**What to do:**
Each line in the material below, starting at the one that contains "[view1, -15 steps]" and ending at the one that contains "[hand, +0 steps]", should be repeated exactly; the pictures should not.

**Supplied material:**
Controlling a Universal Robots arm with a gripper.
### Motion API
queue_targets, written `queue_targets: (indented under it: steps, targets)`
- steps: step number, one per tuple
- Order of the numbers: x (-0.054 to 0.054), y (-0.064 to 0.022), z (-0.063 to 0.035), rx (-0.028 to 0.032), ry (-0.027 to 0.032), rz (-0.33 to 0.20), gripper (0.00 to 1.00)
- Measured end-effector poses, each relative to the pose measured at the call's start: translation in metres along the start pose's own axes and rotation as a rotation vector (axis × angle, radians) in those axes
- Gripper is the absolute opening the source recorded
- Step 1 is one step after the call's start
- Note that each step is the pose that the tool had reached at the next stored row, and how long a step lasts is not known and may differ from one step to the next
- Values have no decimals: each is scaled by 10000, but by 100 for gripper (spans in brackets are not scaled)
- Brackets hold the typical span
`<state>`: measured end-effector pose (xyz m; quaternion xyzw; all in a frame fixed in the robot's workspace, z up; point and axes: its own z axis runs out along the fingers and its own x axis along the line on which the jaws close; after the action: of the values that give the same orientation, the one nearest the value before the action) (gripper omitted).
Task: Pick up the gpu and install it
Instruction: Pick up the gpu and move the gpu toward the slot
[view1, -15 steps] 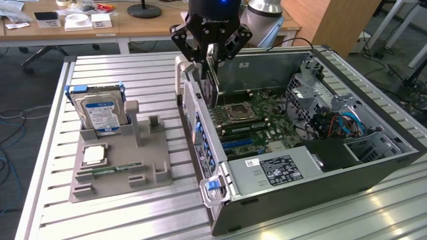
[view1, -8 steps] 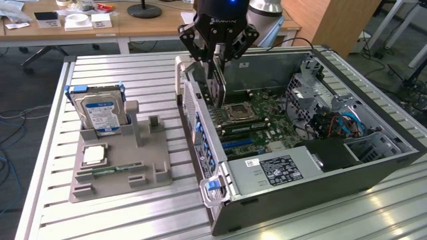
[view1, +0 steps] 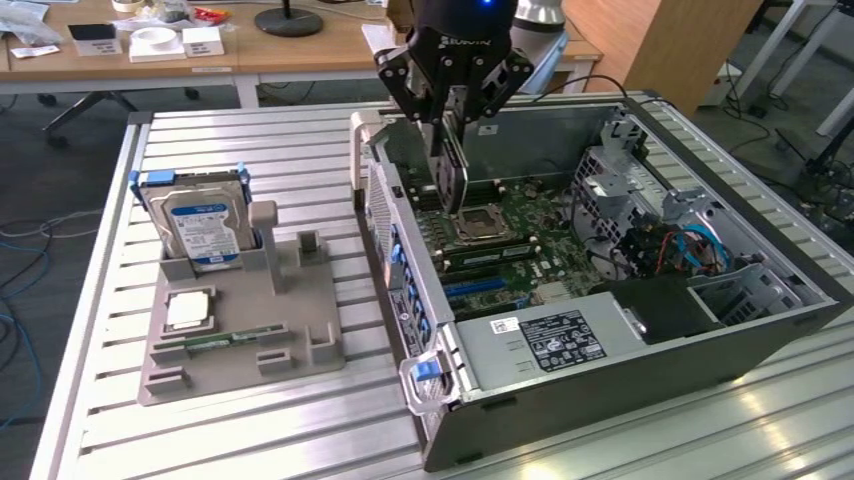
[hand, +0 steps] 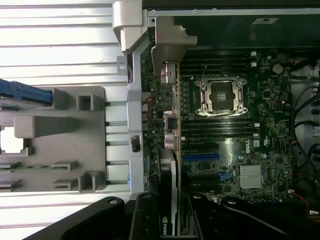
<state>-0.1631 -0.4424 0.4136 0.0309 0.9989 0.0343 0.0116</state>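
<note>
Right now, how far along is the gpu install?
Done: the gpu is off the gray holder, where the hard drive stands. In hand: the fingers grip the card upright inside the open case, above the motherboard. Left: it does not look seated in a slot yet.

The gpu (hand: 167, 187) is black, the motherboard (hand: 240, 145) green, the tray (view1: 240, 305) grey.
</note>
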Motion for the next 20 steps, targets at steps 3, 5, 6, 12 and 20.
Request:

**Expected output:**
[view1, -15 steps] 
[view1, -8 steps] 
[view1, +0 steps] 
[hand, +0 steps] 

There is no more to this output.